Saturday 4 August 2012

Article 50

I promised a response to Richard North, whose rather more widely read blog started a debate on the topic of the mechanisms for leaving the EU.


There are two ways - either the UK leaves (as I argue we should) in accordance with the TEU itself, under Article 50, or under the Vienna Convention on International Treaties.  Vienna can be excluded but was not, so there is no doubt it applies to the TEU.
Article 50 has a longer waiting period, during which political pressure could be brought to bear to reverse the decision, making it the less attractive option.  It is really only useful to states which need continued tariff free access to the markets of EU Member States, ie states which are net exporters.  For a state like the UK, whose market is more important to the Member States than vice versa (please bear in mind the official trade figures are distorted by the Rotterdam Antwerp Effect and the use of VAT figures, which tend to exaggerate exports), Vienna is the far more attractive route.

There are several options under Vienna, the easiest being withdrawal on say six months notice on the ground of material change of circumstances.


Domestic law is entirely a matter for Parliament, which is not bound by international treaties, which work on the intergovernmental plane only.  That is because the UK is a dualist state, where treaties are not part of the domestic law unless they are incorporated.  The TEU is incorporated, via the European Communities 1972, but can be unincorporated through the simple mechanism of repealing or amending that act.
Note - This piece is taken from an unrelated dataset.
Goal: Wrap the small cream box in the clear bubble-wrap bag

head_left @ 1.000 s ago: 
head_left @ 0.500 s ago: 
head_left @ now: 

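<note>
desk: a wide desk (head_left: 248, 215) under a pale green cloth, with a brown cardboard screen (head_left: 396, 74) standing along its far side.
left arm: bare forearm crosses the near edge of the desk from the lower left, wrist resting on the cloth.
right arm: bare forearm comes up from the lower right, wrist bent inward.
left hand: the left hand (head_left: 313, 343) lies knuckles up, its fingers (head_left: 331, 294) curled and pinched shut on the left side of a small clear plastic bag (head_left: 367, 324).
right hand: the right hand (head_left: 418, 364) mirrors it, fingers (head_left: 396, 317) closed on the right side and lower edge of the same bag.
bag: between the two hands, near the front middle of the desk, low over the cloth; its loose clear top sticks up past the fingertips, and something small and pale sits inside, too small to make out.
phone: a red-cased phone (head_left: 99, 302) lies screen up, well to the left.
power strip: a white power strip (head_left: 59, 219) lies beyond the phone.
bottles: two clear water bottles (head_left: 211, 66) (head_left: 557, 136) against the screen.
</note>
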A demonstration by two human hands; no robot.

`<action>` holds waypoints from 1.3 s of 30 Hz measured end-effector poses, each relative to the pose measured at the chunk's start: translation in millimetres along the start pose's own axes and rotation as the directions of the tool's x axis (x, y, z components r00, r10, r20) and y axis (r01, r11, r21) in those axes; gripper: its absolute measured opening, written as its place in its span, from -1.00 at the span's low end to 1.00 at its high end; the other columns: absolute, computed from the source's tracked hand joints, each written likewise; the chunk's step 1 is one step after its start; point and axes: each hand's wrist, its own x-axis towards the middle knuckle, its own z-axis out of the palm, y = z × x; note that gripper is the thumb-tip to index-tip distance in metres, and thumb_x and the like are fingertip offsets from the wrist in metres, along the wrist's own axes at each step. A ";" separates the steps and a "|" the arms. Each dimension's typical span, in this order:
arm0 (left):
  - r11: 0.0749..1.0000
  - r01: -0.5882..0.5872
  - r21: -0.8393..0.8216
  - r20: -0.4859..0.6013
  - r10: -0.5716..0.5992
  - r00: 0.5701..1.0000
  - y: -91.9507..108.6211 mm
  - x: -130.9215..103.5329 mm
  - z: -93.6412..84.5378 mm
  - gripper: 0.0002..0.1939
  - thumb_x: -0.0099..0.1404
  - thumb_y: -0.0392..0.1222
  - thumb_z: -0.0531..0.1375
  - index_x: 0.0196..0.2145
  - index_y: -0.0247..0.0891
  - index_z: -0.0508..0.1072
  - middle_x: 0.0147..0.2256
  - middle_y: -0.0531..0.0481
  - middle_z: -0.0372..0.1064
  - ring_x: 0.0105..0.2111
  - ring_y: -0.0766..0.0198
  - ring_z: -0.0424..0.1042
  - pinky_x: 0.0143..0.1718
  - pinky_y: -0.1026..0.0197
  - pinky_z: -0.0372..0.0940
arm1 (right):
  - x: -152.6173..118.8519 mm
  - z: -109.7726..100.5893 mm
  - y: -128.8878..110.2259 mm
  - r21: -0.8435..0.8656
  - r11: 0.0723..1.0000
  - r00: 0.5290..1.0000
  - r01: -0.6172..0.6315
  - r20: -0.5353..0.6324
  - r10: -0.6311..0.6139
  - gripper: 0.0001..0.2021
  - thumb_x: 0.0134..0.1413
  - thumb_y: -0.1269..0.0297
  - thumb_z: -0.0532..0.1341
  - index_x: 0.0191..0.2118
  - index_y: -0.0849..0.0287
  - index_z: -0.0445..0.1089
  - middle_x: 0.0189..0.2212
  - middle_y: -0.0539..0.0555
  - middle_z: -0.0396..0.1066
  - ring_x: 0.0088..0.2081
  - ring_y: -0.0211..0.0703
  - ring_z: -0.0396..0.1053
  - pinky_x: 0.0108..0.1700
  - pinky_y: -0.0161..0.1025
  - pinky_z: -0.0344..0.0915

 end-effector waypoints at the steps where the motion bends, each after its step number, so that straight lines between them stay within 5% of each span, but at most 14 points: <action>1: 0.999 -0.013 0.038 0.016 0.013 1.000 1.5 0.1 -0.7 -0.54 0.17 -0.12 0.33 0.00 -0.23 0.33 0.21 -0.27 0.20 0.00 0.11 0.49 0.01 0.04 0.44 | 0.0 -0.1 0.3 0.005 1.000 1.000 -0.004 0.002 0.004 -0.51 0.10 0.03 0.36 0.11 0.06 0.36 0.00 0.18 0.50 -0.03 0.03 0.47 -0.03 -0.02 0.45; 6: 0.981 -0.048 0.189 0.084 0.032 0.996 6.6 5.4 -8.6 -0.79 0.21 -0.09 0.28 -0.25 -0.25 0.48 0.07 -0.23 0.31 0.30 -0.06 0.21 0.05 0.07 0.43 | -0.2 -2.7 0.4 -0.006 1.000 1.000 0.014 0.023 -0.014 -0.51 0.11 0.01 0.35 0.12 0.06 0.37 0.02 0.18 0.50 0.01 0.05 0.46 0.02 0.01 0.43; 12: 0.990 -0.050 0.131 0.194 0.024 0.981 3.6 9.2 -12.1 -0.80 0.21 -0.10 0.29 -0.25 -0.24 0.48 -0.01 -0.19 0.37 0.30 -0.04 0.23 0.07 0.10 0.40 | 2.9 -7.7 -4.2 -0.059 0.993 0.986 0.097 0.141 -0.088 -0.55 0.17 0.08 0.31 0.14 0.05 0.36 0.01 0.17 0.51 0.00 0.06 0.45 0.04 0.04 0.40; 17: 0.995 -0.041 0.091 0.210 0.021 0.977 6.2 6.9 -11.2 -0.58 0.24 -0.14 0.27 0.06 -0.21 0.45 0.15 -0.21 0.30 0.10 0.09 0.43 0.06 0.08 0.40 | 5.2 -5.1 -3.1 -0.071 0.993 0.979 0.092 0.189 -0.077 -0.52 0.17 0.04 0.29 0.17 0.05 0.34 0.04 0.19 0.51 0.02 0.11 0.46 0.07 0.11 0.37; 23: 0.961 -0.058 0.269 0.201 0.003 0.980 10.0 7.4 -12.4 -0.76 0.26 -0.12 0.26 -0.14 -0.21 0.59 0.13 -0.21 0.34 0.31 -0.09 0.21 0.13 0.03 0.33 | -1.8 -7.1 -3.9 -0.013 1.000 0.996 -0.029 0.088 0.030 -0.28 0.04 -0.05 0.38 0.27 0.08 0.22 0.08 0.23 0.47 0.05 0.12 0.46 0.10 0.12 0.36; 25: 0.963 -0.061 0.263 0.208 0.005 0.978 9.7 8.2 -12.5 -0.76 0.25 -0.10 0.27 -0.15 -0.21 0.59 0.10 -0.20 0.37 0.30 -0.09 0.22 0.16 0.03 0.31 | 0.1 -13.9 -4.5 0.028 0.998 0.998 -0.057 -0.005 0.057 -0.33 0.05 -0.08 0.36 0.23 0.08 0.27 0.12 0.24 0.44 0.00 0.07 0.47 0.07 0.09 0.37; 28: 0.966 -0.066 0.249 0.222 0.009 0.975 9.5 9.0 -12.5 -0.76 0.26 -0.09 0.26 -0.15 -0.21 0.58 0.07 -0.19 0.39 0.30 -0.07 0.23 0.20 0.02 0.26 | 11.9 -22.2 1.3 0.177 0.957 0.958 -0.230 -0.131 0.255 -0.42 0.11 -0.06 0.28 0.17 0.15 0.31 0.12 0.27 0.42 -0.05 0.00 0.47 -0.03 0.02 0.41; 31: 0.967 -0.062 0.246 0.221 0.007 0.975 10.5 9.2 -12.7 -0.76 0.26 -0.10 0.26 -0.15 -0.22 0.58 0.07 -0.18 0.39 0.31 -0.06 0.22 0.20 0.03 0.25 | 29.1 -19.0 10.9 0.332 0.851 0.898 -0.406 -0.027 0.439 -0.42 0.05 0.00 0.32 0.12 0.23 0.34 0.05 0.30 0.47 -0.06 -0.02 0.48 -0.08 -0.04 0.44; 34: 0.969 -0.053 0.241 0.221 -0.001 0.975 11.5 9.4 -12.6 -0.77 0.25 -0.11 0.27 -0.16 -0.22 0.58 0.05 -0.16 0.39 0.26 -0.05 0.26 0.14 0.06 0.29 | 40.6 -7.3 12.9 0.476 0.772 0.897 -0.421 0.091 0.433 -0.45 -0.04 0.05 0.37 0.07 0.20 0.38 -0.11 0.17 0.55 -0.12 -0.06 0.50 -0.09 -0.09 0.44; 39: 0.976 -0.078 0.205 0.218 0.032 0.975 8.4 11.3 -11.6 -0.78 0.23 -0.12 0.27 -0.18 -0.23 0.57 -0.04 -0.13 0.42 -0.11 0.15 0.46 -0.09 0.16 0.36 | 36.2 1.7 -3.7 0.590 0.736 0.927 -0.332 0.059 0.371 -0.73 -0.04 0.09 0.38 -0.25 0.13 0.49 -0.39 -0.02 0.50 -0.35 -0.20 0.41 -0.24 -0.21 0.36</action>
In the Metric Martyrs Case, where I was leading junior counsel for the appellants, the Divisional Court declined to follow the notorious Factortame decision and rightly so with respect, holding that the relationship between British and community law is governed by British law, not the other way around.  In Factortame, the House of Lords, without hearing argument on the point (so its ruling was not binding) got it wrong, and applied community law instead of British law.  


Sensibly Parliament would provide for a 6 month transitional period to match the notice period, during which UK regulations incorporating EU Directives etc could be revoked.   Community law provisions having direct effect could cease to apply from day one.


Citizens of EU Member States exercising treaty rights here could be required to leave by the end of the 6 month period, which would of course see a dramatic fall in unemployment, as there are over over 2.5 million EU nationals taking up British jobs (very few have skills we could not supply ourselves).   


Essentially what I am saying is that the legal mechanisms for withdrawal are straightforward.  Economically UK plc would be about 4 billion pounds a week better off after withdrawal, so crushing is the burden of EU membership.  The big problem is political, ie finding a way to break up the Coalition and lose Cameron as Tory Leader.   


Much confusion has been caused by the fact that the Treaty of Rome and the TEU which revoked and replaced it were both described being in force for "an unlimited period."  All that means is that they are not fixed term treaties, unlike the treaty establishing the Western European Union, which was designed to expire after 50 years.  Essentially treaties are of two types: fixed term and unlimited.   You can withdraw from either in accordance with the treaty itself or under the Vienna Convention.


There is no question that the UK will withdraw from the EU.  The only questions are when and how.  Politicians trying to stop it are just standing in the way of history and need to be pushed aside.  


The Qatada case has killed the idea of Britain continuing to be a member of the Council of Europe and adhering to the outdated European Convention on Human Rights.   Public support for membership has collapsed and withdrawal from the ECHR is now inevitable.  That would probably be on 12 months notice under the Convention itself, but membership would be pretty meaningless once the controversial Human Rights Act 1998 was repealed (conveniently that could be done by the act repealing the ECA72).    The right of individual petition would be withdrawn at the same time as pulled out, clearing the way for Qatada's deportation to Jordan.


One the UK was safely out of the ECHR there would be no reason to dictate sentence to the Hashemite Kingdom of Jordan.  At the moment, offensively, we are telling the Jordanian courts what they can and cannot do.  Since Qatada has already had a fair trial, albeit in absentia (which was his decision) and has very properly been sentenced to death, he could be returned simply for execution of sentence, which we can be sure would be done in a humane way and in strict accordance with Jordanian law, with an imam in attendance to attend to Qatada's spiritual needs.    


  

1 comment:

  1. If it was up to me I'd just tear the treaties up, they are unlawful anyway, an act of Treason, as such non binding as you can't be held to an unlawful law.
    Under British constitutional Law. British Sovereignty is for all time.
    Anyone that doesn't like it is free to leave.
    If the EU, or the UN ever did come up with a half decent law, we are quite capable of copying and enacting a similar law in the UK as a sovereign nation, free at anytime in the future to tear it up.